Я узнал от Брата, что они сожгли заживо одну из самых молодых мучениц, обмазав ее каким-то легковоспламеняющимся промышленным химическим средством. Ольга, насколько я знаю, взяла на себя роспись тела девушки, а ее муж, конечно, занялся поджиганием живого шедевра.
Они много веселились в течение почти восьми лет.
Потом одной из жертв удалось сбежать из их тюрьмы.
Мой Старший Брат, Сукин Сын, разорвал контракт с ними безо всякого предварительного уведомления, как обычно.
Но если мой Брат может в качестве отступления незаметно поспособствовать проявлению некоей формы имманентной справедливости, такой, например, как побег девушки прямо в ближайшее отделение полиции, то нам совершенно ясно, что Официальное Правосудие продолжает действовать по инерции, подчиняясь незыблемым правилам, которые мы установили нашими невидимыми декретами.
Поэтому муж, осужденный по канадским законам, получил пожизненное заключение без возможности условного освобождения. В такой цивилизованной стране, как Соединенные Штаты, он в лучшем случае был бы приговорен к life without parole
[81]
за каждую жертву, если не к смертной казни.
Но Канада – страна более невозмутимая, чем Америка, гораздо более близкая в нашему Абсолютному Нулю.

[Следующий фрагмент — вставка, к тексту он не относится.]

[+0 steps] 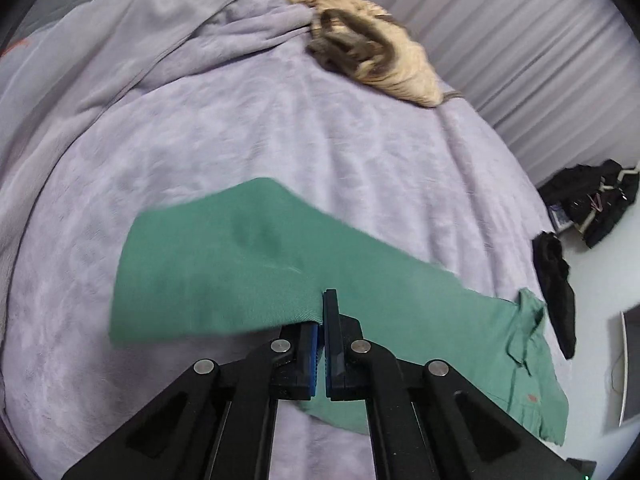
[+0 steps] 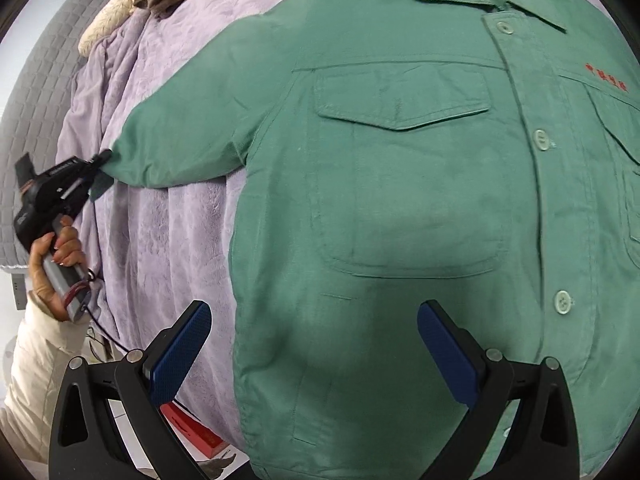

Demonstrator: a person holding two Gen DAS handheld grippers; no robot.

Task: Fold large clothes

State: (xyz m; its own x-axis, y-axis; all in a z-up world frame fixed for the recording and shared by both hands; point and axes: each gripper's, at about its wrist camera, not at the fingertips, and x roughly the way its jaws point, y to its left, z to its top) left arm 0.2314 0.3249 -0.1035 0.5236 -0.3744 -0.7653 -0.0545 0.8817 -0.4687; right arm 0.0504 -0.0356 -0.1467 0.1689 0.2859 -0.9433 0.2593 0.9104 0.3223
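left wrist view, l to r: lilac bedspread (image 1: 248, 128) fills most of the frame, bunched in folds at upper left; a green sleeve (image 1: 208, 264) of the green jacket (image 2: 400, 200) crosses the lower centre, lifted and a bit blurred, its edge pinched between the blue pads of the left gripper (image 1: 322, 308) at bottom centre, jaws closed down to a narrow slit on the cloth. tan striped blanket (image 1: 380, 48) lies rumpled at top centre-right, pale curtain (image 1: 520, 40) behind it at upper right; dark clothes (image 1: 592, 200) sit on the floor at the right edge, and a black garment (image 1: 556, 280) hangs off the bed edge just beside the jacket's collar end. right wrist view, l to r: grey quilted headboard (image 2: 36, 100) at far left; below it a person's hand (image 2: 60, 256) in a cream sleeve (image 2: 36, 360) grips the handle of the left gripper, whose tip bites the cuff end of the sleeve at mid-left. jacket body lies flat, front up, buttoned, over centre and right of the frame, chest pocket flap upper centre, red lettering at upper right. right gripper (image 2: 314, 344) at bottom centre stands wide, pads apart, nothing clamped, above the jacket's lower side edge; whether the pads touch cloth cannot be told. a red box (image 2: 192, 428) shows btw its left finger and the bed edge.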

Итак, муж устранен на всю его земную жизнь и ожидает теперь той жизни, в которой викарием будет мой Брат, а Ольга, как сообщница, приговорена к двенадцати годам тюрьмы. Она дважды просила изменить ей меру наказания, и ее просьбы были удовлетворены. Поэтому она вышла на свободу через шесть лет.
Шесть лет.
Сколько девушек они там замучили и убили? Тринадцать? Да, тринадцать. Десять опознанных жертв… и три жертвы, тела которых не смогли найти, но которых установили, благодаря следам ДНК в доме и машине Ольги и ее мужа. Тринадцать жертв, в убийстве которых королевский прокурор легко смог их обвинить.
Мой Старший Брат сказал однажды, что, по его мнению, истинное число убитых вдвое больше, но мы, конечно, напроказничали с законами, которые вы приняли под нашим влиянием.
Поэтому остановимся на цифре тринадцать.
Тринадцать девочек в возрасте от двенадцати до шестнадцати лет.
Тринадцать, несомненно, хорошая цифра. Я думаю, что даже в коридорах смерти нет камеры под номером тринадцать.
Сейчас для Ольги, за которой я иду по пятам, целый мир – камера номер тринадцать.
Несуществующая камера.
Камера, в которой она не отбывала свое наказание.
В которой наше наказание отбудет ее.
* * *
Мой Старший Брат мог бы заняться мужем Ольги перед отпуском, но он предпочел отправиться на пляж и оставить мне Ольгу.
Никогда не забывайте о нашей безумной логике. Никогда не забывайте о том, что мы всегда предпочитаем наказать «сообщника», а не главное действующее лицо, потому что сообщник по природе своей – последователь. Он слабее, трусливее, человечнее в каком-то смысле. Он живет зверствами своего партнера по доверенности, почти не участвуя в деле, не из сочувствия или чувствительности, не из страха даже быть арестованным полицией, а по причине онтологического ужаса, который он испытывает при мысли о возможности действительно стать самим собой. Главное действующее лицо, вожак, руководитель работ, служит ему компенсирующим вектором: он может пересечь границу, не пересекая ее в действительности, он может подвергать пыткам, действуя не руками, а всего лишь головой, он может убивать, не совершая убийства.
Он – «сообщник».
Он – «Ольга».
Он – «свободный человек, уплативший долги обществу».
Мы допускаем, что, возможно, все так и есть, в конце концов.
Но он не заплатил свои долги нам.
А про нас с Братом можно сказать, что мы, как минимум, не общество.